Rita Barros (em NY)
O Chelsea Hotel, onde vive, funciona como uma amostra microscópica de NY?
O Hotel mudou muito desde que há um ano o gerente e sócio maioritário, Stanley Bard, foi “despedido”. Stanley Bard foi o responsável pela ideia de haver uma mistura enorme de gente, desde o artista falido ao banqueiro, o músico na moda e o fora de moda, o jovem criador com sonhos de se tornar no novo bad boy e o vagabundo. Desde há um ano que o hotel deixou de aceitar residentes de longa duração, o que tem um impacto neste “caldeirão de cultura”.
Poderia trabalhar das nove às cinco? Como se tornou numa pessoa criativa?
Presumo que nove às cinco seja trabalhar para uma companhia, coisa que nunca fiz. Sempre trabalhei como freelancer. No meu próprio trabalho não tenho horários e os dias acabam por ser bem mais longos. Não penso que uma pessoa se torne criativa. A criatividade e a necessidade de mostrar o trabalho fazem parte da própria identidade e de uma maneira de encarar o mundo e de viver nele.
Que impacto teve NY na sua actividade criativa? Pode falar do encontro com a cidade?
Foi fascinante. Cheguei em 1980 e fui viver para o East Village, na altura o centro de uma nova visão artística que passava pela música, performance, pintura e moda. Era excitante sair à rua e assistir ao espectáculo diário duma cidade em plena ebulição. À noite, os clubes eram grandes catalisadores para a energia de uma nova geração. Tudo parecia possível.
As imagens dos famosos habitantes do Chelsea Hotel são retratos de personagens: excêntricos, singulares, fascinantes. São também pessoas de todos os dias, normais e previsíveis?
Os vizinhos que eu fotografava, apesar de terem um ar extravagante, eram pessoas tão normais quanto o resto. Sempre tive mais receio dos alucinados que se comportam como gente normal e que se chocam com as excentricidades previsíveis.
As suas imagens têm duas vertentes: os retratos e a paisagem. O que é que procura quando fotografa pessoas? Registar o lado documental - por exemplo, o trabalho sobre os 15 anos no Chelsea Hotel? Capturar a alma, o génio, a singularidade daquele que tem pela frente?

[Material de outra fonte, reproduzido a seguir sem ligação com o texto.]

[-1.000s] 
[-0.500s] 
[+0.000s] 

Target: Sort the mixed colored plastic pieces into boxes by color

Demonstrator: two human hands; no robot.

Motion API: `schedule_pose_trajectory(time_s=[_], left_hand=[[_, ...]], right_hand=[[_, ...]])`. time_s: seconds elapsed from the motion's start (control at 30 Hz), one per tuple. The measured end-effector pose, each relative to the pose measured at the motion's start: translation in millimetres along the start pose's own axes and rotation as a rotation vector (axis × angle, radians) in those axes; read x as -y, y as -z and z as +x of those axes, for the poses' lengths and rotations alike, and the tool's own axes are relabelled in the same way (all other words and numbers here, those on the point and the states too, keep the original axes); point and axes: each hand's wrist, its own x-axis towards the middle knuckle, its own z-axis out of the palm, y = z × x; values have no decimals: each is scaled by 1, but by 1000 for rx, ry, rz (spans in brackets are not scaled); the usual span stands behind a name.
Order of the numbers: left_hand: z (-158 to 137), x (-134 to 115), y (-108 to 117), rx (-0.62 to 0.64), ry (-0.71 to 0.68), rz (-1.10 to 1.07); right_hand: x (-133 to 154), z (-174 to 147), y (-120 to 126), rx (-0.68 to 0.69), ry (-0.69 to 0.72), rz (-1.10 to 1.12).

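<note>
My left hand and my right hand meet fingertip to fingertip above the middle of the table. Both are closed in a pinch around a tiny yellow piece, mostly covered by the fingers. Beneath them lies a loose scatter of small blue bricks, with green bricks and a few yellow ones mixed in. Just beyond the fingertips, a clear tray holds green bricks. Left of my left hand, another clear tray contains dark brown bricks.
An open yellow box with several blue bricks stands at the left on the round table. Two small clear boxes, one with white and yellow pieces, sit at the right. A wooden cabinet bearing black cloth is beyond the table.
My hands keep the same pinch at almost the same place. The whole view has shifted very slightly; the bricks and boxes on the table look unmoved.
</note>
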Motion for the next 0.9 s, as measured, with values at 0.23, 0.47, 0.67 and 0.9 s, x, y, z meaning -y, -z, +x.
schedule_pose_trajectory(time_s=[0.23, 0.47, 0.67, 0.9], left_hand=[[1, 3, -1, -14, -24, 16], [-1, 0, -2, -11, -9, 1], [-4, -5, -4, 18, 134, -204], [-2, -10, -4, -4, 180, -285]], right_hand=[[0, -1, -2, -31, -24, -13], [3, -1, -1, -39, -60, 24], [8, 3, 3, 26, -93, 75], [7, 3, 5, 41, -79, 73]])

Os retratos e a paisagem e naturezas mortas (que tenho vindo a fazer) têm um lado subjectivo. Há uma escolha (de enquadramento, de luzes, de composição) que tem como finalidade criar um ambiente específico: um momento que transmite uma ideia. No caso do Hotel, os retratos contam a história de um colectivo complexo, com várias sub-realidades, que funciona com as suas próprias regras. Nas naturezas mortas há um trabalho sobre a ideia da ausência que pode ter contornos ligados à solidão.
A solidão, a dependência, o sexo são temas fulcrais nas vidas das pessoas que habitam o Chelsea Hotel? Parecem, muitas vezes, uma condição de um certo desequilíbrio sem o qual não se pode criar... Concorda?
Não, não concordo. O desequilíbrio não é sinónimo do criativo. O sindroma Van Gogh, no meu entender, tem sido explorado demais. Cortar a orelha não implica ser-se génio. A solidão, a dependência etc., fazem parte da vida humana, sobretudo em grandes centros urbanos. No Hotel diria mesmo que é o oposto. Há uma verdadeira comunidade de entreajuda dentro do prédio. O lobby é um verdadeiro salão onde as pessoas se encontram e ficam nas poltronas à conversa. O anonimato funciona como uma escolha e não forçosamente como sinal de desespero. O colectivo não é repressivo e tem uma dinâmica humanista.
Vive há muitos anos no quarto onde Arthur C. Clark escreveu 2001, que daria origem ao filme de Kubrick. Como é o seu quarto? E como era o quarto da sua infância?
Quando me mudei para o quarto/apartamento 1008, ele estava decorado com o mau gosto típico de certos quartos de hotel. Livrei-me de tudo e criei um espaço à minha medida com paredes de várias cores e o conforto necessário para quem passa bastante tempo em casa a trabalhar. O quarto da minha infância era espaçoso; decorado com um papel de parede de pequenas flores cor de rosa em fundo branco, com janela e porta para uma varanda, com vista sobre o jardim e o mar ao longe. O quarto era dividido com a minha irmã.